Sono andato come rappresentante della Repubblica italiana. Noi parlamentari abbiamo il diritto/ dovere di visitare le nostre carceri. Volevo verificare se la condizione dei detenuti, compresi i due americani, fosse in linea con il dettato costituzionale. Volevo cioè capire se siamo ancora il Paese di Cesare Beccaria, o se ormai prevalga la legge del taglione. In questi mesi è passato il messaggio che sia normale morire in mare o restare sotto il sole per giorni sopra una nave. E così è stato per la foto del ragazzo bendato e ammanettato: stiamo mettendo in discussione i capisaldi del nostro sistema democratico.
Qualcuno le ha contestato la tempistica: avrebbe dovuto aspettare un po’ prima di fare l’ispezione...
Se fosse passata qualche settimana, quella foto sarebbe diventata mainstream, parte del nostro bagaglio culturale. Andava contestata subito. L’amico Emanuele Fiano ha detto che bisogna ascoltare la sensibilità popolare. Ma la sensibilità popolare talvolta ha costruito mostri. Quando avanza l’oscurità, il nostro compito è preservare la fiammella, perché quando questa si spegne, non l’accendi più. La fiammella in questo caso è la difesa dello Stato di diritto, che andando in carcere io ho voluto mantenere viva. Dobbiamo tornare a essere un Paese normale, impedire che si radichi la legge del taglione. La cultura che c’è dietro la foto del ragazzo, andava fermata subito. Tra due settimane sarebbe stata mangiata e digerita.
Nel Pd si discute: la Lega si vince provando a portarle via i voti sul suo terreno o costruendo una vera alternativa, senza cedere al senso comune?
È arrivato il momento per il Pd, e se non per il Pd, per le persone civili, di stringersi attorno ai principi fondanti della nostra democrazia. Da qui si può ripartire per ricostruire. Non ha senso inseguire la Lega, perché anche se dovessimo vincere, lo faremmo in un contesto in cui i valori non sono più i nostri. Invece oggi anche a costo di perdere dei voti, tanto li perdiamo lo stesso, dobbiamo batterci per difendere i nostri principi, non quelli della Lega. Anche perché se prevale il messaggio di Salvini, gli elettori voteranno sempre l’originale.

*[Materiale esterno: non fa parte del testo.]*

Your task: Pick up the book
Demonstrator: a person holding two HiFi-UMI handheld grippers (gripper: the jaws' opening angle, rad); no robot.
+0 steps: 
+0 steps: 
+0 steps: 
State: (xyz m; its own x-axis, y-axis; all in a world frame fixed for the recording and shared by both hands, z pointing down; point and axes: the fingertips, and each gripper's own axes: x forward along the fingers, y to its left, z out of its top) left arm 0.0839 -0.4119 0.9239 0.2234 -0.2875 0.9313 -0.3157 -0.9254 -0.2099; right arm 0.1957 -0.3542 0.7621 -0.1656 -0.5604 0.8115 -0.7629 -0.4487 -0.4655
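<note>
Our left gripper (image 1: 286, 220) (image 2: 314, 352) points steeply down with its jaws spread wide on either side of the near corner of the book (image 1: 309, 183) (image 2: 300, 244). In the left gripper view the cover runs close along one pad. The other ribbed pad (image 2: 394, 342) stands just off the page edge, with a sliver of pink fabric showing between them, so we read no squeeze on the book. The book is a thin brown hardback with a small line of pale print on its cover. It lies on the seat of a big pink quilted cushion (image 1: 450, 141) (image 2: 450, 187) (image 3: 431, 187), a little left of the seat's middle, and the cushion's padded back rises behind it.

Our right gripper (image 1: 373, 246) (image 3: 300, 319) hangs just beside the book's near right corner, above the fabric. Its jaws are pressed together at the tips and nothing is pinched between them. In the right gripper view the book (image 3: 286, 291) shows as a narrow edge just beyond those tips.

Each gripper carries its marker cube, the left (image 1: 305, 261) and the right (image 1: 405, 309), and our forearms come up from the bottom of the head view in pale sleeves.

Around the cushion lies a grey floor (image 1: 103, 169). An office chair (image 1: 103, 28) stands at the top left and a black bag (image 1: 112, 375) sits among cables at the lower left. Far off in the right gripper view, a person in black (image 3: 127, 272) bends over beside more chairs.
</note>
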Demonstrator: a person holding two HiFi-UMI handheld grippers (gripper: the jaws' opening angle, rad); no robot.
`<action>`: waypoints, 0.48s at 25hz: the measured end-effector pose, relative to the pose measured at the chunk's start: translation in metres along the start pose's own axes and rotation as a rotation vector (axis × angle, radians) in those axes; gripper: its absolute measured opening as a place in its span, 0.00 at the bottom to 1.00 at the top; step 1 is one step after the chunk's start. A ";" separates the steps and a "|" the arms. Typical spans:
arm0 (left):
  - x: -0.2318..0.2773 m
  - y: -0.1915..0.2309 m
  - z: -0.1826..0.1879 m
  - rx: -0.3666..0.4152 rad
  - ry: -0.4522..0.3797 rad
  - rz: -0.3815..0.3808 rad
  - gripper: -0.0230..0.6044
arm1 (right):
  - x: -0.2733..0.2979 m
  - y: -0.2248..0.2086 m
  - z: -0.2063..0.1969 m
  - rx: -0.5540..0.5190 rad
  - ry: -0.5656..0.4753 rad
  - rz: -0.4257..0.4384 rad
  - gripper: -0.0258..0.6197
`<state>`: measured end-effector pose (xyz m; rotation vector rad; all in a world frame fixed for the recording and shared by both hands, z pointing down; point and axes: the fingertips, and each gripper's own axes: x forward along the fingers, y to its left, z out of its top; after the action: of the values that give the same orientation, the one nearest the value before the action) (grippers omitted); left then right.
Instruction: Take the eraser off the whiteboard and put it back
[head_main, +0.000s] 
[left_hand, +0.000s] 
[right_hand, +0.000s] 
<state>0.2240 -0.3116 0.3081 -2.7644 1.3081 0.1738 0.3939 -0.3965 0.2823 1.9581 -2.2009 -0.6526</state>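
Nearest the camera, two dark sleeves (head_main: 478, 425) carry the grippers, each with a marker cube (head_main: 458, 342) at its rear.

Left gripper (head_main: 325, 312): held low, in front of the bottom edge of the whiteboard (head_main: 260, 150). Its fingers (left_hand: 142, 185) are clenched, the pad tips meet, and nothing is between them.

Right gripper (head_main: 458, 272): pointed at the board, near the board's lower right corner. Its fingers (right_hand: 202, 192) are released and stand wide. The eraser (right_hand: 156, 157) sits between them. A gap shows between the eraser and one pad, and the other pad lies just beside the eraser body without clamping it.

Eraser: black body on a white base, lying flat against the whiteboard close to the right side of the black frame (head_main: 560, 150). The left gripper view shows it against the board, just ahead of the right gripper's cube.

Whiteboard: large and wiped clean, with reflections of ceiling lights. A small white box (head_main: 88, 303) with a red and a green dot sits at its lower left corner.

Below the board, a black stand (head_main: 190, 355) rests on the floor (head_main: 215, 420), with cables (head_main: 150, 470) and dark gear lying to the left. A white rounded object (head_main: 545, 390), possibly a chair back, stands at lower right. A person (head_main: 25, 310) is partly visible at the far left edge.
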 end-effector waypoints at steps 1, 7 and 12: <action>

Sul web qualcuno la ha accusata di aver dato più importanza ai due indagati che alla famiglia del carabiniere ucciso.
Il mio dolore, la mia costernazione, il mio lutto sono profondissimi. Ma in uno Stato di diritto si deve stabilire un collegamento tra il dolore per la sorte della vittima e la tutela del colpevole. Se no si torna alla legge del taglione. Da una parte c’è quindi la costernazione e la solidarietà nei confronti della famiglia della vittima, dall’altra c’è l’attenzione perché il presunto colpevole venga giudicato secondo i principi dell’habeas corpus. Il ministro dell’Interno, invece di tutelare il rispetto dei principi costituzionali, prende la foto del ragazzo e la rilancia, io invece vado a Regina Coeli a fare, non una visita, ma una ispezione. Il mio è stato un atto politico. E ho appurato che in carcere la polizia penitenziaria sta facendo bene il suo lavoro.